Assigned task: Return the full set of entries below exactly, leaving every image out.

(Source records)
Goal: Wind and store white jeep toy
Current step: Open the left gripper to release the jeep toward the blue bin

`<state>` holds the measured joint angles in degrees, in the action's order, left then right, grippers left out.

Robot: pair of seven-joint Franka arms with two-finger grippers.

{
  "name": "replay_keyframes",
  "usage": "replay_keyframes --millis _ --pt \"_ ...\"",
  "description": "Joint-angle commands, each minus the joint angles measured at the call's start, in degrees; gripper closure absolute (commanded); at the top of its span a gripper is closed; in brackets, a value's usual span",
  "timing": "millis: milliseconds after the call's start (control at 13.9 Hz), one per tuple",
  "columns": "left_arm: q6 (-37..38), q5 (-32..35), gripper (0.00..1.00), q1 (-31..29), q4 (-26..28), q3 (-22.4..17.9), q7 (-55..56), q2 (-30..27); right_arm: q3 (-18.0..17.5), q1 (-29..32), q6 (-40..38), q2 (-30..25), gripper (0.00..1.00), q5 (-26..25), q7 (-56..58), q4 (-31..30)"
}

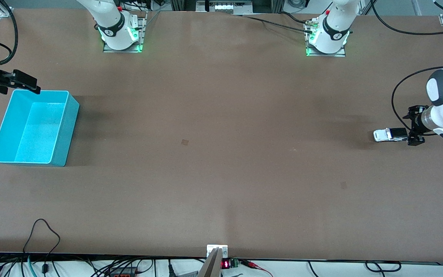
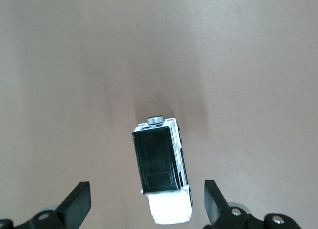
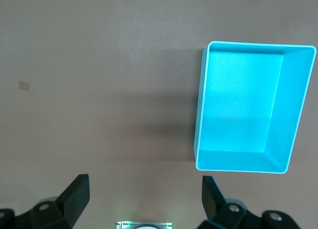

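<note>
On brown table (image 1: 221,161): white jeep toy (image 1: 388,134).

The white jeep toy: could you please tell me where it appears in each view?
Front view: white jeep toy on the table at the left arm's end, beside the left end effector.
Left wrist view: between the open fingers.
Right wrist view: absent.
Shared landmark: brown table.

High front camera facing the robots, two wrist cameras looking straight down at table (image 1: 221,173).
</note>
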<state>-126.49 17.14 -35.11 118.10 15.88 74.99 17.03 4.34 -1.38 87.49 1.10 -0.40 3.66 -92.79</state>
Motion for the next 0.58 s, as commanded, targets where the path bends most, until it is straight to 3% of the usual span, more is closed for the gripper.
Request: replay_keyframes --millis 0,505 --pt "5.4 -2.9 0.0 -0.3 -3.4 2.1 -3.4 -1.4 -0.2 0.3 -0.9 -0.3 0.0 0.1 0.1 0.2" --pt "6.6 -3.3 0.0 0.0 -9.4 6.2 -6.1 -1.4 -0.2 0.4 -0.7 -0.3 0.0 0.3 0.1 0.3"
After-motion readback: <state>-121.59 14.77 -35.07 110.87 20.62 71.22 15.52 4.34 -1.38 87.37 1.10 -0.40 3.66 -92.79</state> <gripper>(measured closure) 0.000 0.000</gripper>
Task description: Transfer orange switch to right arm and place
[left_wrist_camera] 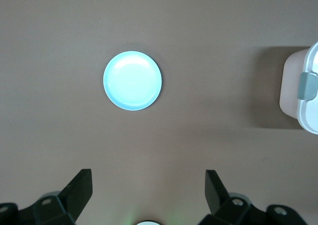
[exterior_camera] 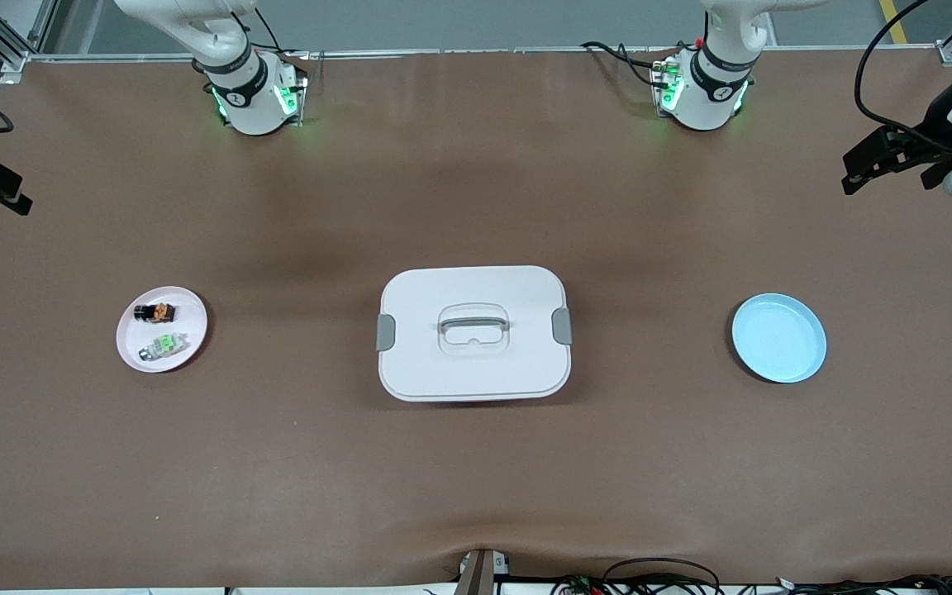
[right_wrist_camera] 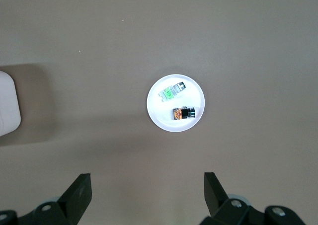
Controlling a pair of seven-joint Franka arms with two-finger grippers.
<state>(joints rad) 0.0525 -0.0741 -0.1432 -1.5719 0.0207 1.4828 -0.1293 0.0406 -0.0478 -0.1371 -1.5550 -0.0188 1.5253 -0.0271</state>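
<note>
- Landmark: a white lidded box [exterior_camera: 473, 332] sits at the middle of the brown table [exterior_camera: 476, 463]. Its lid is on, with a clear handle on top and a grey latch on each of its two short sides. What is inside is hidden.
- Toward the right arm's end of the table from the box lies a small white plate [exterior_camera: 130, 339]. It holds two parts, lying close together but apart.
- The orange switch [exterior_camera: 154, 312] lies on that plate, on its side, black body with an orange end. It is the part farther from the front camera.
- A clear part with a green top [exterior_camera: 164, 345] lies on the same plate, nearer to the front camera than the orange switch.
- Toward the left arm's end of the table from the box lies a light blue plate [exterior_camera: 778, 338]. Nothing rests on it.
- Both plates stand well apart from the box, about level with it.
- The left gripper [left_wrist_camera: 149, 195] hangs in the air at the left arm's end of the table, well clear of the box. Its fingers are spread wide and grasp nothing. The blue plate shows below it in its wrist view.
- The right gripper [right_wrist_camera: 148, 195] hangs in the air at the right arm's end of the table, fingers likewise spread and bare. The white plate and both parts show below it in its wrist view.
- Neither gripper touches any plate, part or the box.
</note>
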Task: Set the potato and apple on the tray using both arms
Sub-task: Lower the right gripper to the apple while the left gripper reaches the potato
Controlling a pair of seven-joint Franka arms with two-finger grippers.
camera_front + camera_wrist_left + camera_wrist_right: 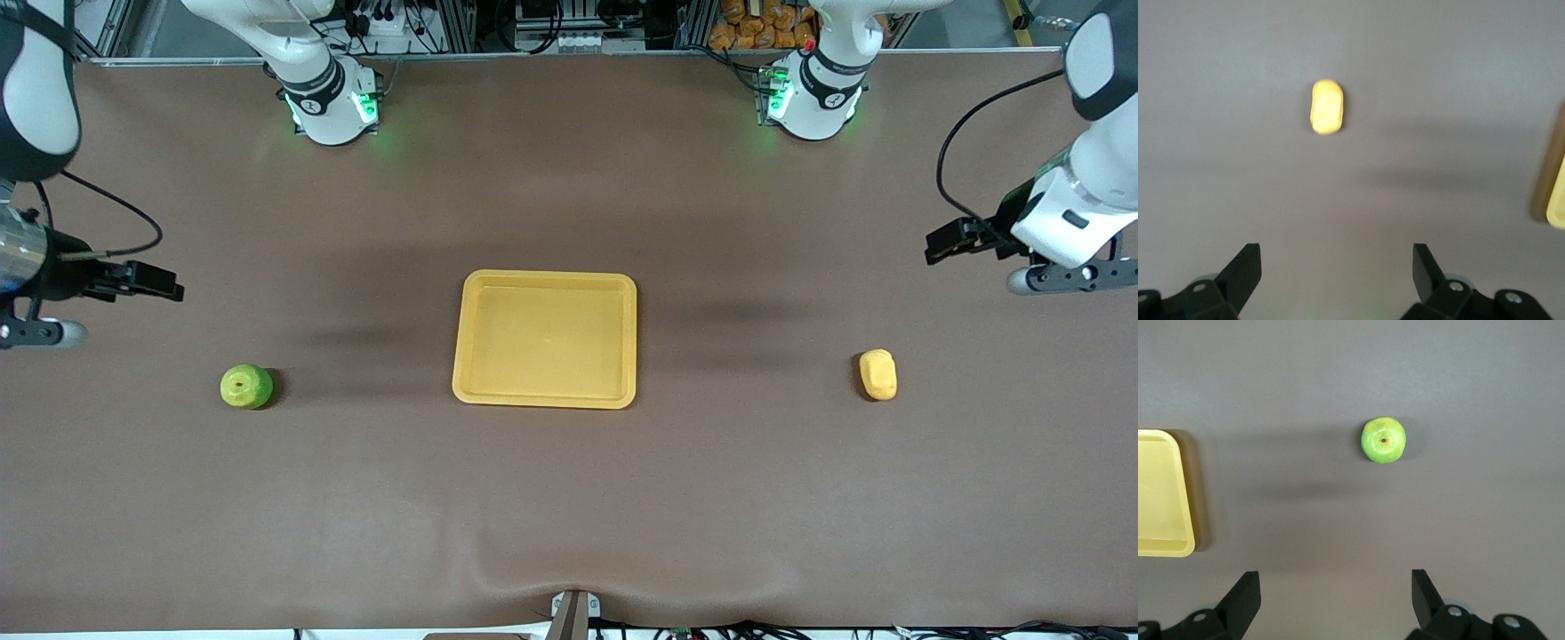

Exercise answer:
Goal: Wind and store white jeep toy
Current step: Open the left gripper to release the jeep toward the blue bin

`<state>` holds the measured joint angles in degrees, in the action's order, left then right, grippers left out.

Robot: pair of seven-joint Franka arms with two-finger grippers.

{
  "name": "replay_keyframes",
  "usage": "replay_keyframes --millis _ --pt \"_ ...\"",
  "description": "Joint-angle commands, each minus the joint angles measured at the call's start, in degrees; gripper closure absolute (commanded); at the top of its span a gripper is closed; in brackets, a value's usual span",
  "timing": "millis: milliseconds after the call's start (control at 13.9 Hz), one per tuple",
  "columns": "left_arm: q6 (-37..38), q5 (-32..35), gripper (0.00..1.00), q1 (-31..29), q4 (-26..28), q3 (-22.4..17.9), q7 (-55..56), q2 (-30..27); right_arm: q3 (-18.0..17.5), q1 (-29..32), q6 (-40..38), q2 (-30..25), gripper (0.00..1.00), q5 (-26..25), q7 (-56..58), q4 (-31..30)"
}


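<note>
On brown table (image 1: 221,161): white jeep toy (image 1: 388,134).

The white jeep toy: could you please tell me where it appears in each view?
Front view: white jeep toy on the table at the left arm's end, beside the left end effector.
Left wrist view: between the open fingers.
Right wrist view: absent.
Shared landmark: brown table.

High front camera facing the robots, two wrist cameras looking straight down at table (image 1: 221,173).
</note>
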<state>-126.49 17.14 -35.11 118.10 15.88 74.99 17.03 4.34 -1.38 87.49 1.10 -0.40 3.66 -92.79</state>
Motion for the next 0.58 s, as commanded, targets where the path bends most, until it is straight to 3% of the usual span, more is closed for the gripper.
Request: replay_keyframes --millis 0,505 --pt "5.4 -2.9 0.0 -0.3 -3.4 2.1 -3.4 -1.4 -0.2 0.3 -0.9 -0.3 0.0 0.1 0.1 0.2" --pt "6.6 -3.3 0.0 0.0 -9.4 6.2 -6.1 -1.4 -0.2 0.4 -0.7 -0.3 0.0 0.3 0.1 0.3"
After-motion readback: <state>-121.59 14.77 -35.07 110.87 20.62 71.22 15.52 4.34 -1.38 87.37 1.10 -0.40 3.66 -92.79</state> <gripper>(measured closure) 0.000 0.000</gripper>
Task description: Transfer orange switch to right arm and place
[left_wrist_camera] 
[exterior_camera] 
[right_wrist_camera] 
Controlling a pair of seven-joint Franka arms with two-finger grippers.
<state>(joints rad) 0.0525 -0.0741 -0.1432 -1.5719 0.0207 1.4828 -0.1293 0.0406 -0.0478 -0.1371 -1.5550 -0.0188 1.5253 -0.0271</state>
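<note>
- Landmark: a white lidded box [exterior_camera: 473, 332] sits at the middle of the brown table [exterior_camera: 476, 463]. Its lid is on, with a clear handle on top and a grey latch on each of its two short sides. What is inside is hidden.
- Toward the right arm's end of the table from the box lies a small white plate [exterior_camera: 130, 339]. It holds two parts, lying close together but apart.
- The orange switch [exterior_camera: 154, 312] lies on that plate, on its side, black body with an orange end. It is the part farther from the front camera.
- A clear part with a green top [exterior_camera: 164, 345] lies on the same plate, nearer to the front camera than the orange switch.
- Toward the left arm's end of the table from the box lies a light blue plate [exterior_camera: 778, 338]. Nothing rests on it.
- Both plates stand well apart from the box, about level with it.
- The left gripper [left_wrist_camera: 149, 195] hangs in the air at the left arm's end of the table, well clear of the box. Its fingers are spread wide and grasp nothing. The blue plate shows below it in its wrist view.
- The right gripper [right_wrist_camera: 148, 195] hangs in the air at the right arm's end of the table, fingers likewise spread and bare. The white plate and both parts show below it in its wrist view.
- Neither gripper touches any plate, part or the box.
</note>
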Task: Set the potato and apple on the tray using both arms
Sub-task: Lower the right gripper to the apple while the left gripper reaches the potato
Controlling a pair of seven-joint Franka arms with two-finger grippers.
camera_front + camera_wrist_left + camera_wrist_right: 

The exercise is fully answered.